Will lifting restrictions lead to a “second wave” of infections? Will the number of infected approach the large numbers assumed in the model? What effect will an influx of tourists have on Maine’s rate of infection? Given that each state in the US is, in many ways, unique, should every state necessarily adopt the exact same strategy in dealing with SARs-CoV-2? Maine’s strategy probably shouldn’t mimic Massachussetts’ COVID-19 strategy for instance.
Summary
Given that the COVID-19 CFR for Maine, and for the US as a whole, is actually quite high, and that CFR represents the only really reliable data we have, we should certainly want our pandemic strategy to move forward cautiously.

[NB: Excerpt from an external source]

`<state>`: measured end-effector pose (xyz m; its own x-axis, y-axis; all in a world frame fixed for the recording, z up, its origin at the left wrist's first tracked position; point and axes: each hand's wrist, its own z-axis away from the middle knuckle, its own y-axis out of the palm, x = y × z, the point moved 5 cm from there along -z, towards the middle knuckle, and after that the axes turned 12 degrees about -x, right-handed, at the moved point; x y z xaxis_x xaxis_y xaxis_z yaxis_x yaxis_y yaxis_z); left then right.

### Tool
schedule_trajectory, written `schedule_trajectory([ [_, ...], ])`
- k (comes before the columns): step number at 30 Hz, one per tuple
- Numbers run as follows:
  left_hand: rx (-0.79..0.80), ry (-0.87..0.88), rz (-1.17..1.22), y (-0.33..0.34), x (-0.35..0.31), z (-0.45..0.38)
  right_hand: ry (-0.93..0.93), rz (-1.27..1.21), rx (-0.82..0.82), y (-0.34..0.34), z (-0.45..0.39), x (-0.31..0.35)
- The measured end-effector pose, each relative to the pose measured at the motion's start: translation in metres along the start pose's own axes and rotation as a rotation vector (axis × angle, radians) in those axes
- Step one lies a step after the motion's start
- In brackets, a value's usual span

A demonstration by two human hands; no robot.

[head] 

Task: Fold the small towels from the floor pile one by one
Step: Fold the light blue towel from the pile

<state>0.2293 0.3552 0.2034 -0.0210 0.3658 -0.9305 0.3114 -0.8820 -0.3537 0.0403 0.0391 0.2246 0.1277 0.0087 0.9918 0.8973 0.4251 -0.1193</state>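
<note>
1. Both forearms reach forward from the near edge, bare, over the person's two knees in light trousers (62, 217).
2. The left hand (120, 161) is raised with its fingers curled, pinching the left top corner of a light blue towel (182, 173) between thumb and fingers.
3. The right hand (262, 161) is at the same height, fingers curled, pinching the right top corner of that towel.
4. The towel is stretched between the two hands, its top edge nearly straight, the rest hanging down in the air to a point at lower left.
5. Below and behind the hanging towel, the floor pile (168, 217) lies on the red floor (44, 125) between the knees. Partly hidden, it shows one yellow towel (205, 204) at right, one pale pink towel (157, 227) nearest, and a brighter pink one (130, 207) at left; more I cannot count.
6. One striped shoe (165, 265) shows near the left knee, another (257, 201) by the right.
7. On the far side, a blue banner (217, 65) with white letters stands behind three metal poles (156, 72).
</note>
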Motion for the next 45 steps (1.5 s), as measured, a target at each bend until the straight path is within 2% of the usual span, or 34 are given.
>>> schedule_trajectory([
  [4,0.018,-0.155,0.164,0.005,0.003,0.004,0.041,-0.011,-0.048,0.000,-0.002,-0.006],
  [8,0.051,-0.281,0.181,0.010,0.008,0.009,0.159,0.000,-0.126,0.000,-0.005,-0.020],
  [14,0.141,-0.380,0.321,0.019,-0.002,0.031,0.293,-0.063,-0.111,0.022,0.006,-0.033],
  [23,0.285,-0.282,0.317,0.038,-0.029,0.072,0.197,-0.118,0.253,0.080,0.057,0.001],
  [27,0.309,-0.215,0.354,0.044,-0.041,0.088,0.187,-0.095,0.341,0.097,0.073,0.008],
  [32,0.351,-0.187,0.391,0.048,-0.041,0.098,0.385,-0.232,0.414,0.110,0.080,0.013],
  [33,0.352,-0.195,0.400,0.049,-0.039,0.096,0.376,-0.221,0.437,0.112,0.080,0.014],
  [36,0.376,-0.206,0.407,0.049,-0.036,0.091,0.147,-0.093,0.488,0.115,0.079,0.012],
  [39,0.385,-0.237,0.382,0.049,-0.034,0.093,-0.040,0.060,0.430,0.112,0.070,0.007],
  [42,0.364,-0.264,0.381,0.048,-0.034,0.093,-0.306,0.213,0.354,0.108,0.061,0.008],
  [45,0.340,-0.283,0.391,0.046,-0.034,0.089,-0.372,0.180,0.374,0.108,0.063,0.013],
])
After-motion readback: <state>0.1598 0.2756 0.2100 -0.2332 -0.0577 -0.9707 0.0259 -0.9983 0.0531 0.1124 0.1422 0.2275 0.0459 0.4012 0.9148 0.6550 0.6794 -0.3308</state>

The economic and human costs associated with even moderately high CFRs make basing COVID-19 management policy on optimistic estimates of the actual SARs-CoV-2 fatality rate potentially quite dangerous. What we know means that letting SARs-CoV-2 run rampant through populations is irresponsible and unwise. The disease it causes is incredibly dangerous. There is no shortage of evidence that COVID-19 outbreaks can be very bad indeed. In the US we have several examples from places like Washington state., Gallup, New Mexico, and New York City. The first known US citizen infected with SARs-CoV-2 arrived from Wuhan China on January 15, 2020. In only about four months, COVID-19 has killed, in the US, 82,461 people (as of 13 May 2020). We have no reliable treatments beyond symptom management. There is no vaccine to prevent it and no medicine to knock it down, or to reduce the severity of COVID-19. Remdesivir looks promising, but more work needs to be done to establish how effective it is in the treatment of COVID-19. There is also no herd immunity to insulate the vulnerable from the virus. A SARs-CoV-2 infection widely spread through the Maine population, even assuming a low COVID-19 CFR, would crush Maine’s economy. A prudent strategy, especially given the documented dangers as well as the many unknowns, would be to seek to limit the spread of SARs-CoV-2., while continuing to refine our understanding of SARs-CoV-2/COVID-19.
Maine is poised to be one of leaders in testing capacity. Within the week (13 May as of this writing), anyone who’s physician wants them to be tested for COVID-19 will be able to do so without needing to present the telltale symptoms. We are still a long way off from reliable antibody testing, and not just in Maine, but everywhere in the US. Maine, along with the rest of the country, must increase the ability and reliability of tests for COVID-19 antibodies. Current anti-body tests have a great deal of cross-reactivity (Abbie Smith personal communication). This means that the current tests have a great deal of trouble distinguishing between SARs-CoV-2 antibodies and antibodies from other coronaviruses. Accurate antibody testing would provide a much more accurate picture of how deadly this novel coronavirus actually is. It would reveal where it has been and give a better idea of who has had it, crucial since we know a significant percentage of those infected with SARs-CoV-2 have either no symptoms, or only very mild symptoms. Robust data collection could answer many questions that remain to be answered while driving a much more precise response to COVID-19, one reminiscent of the very successful South Korean model.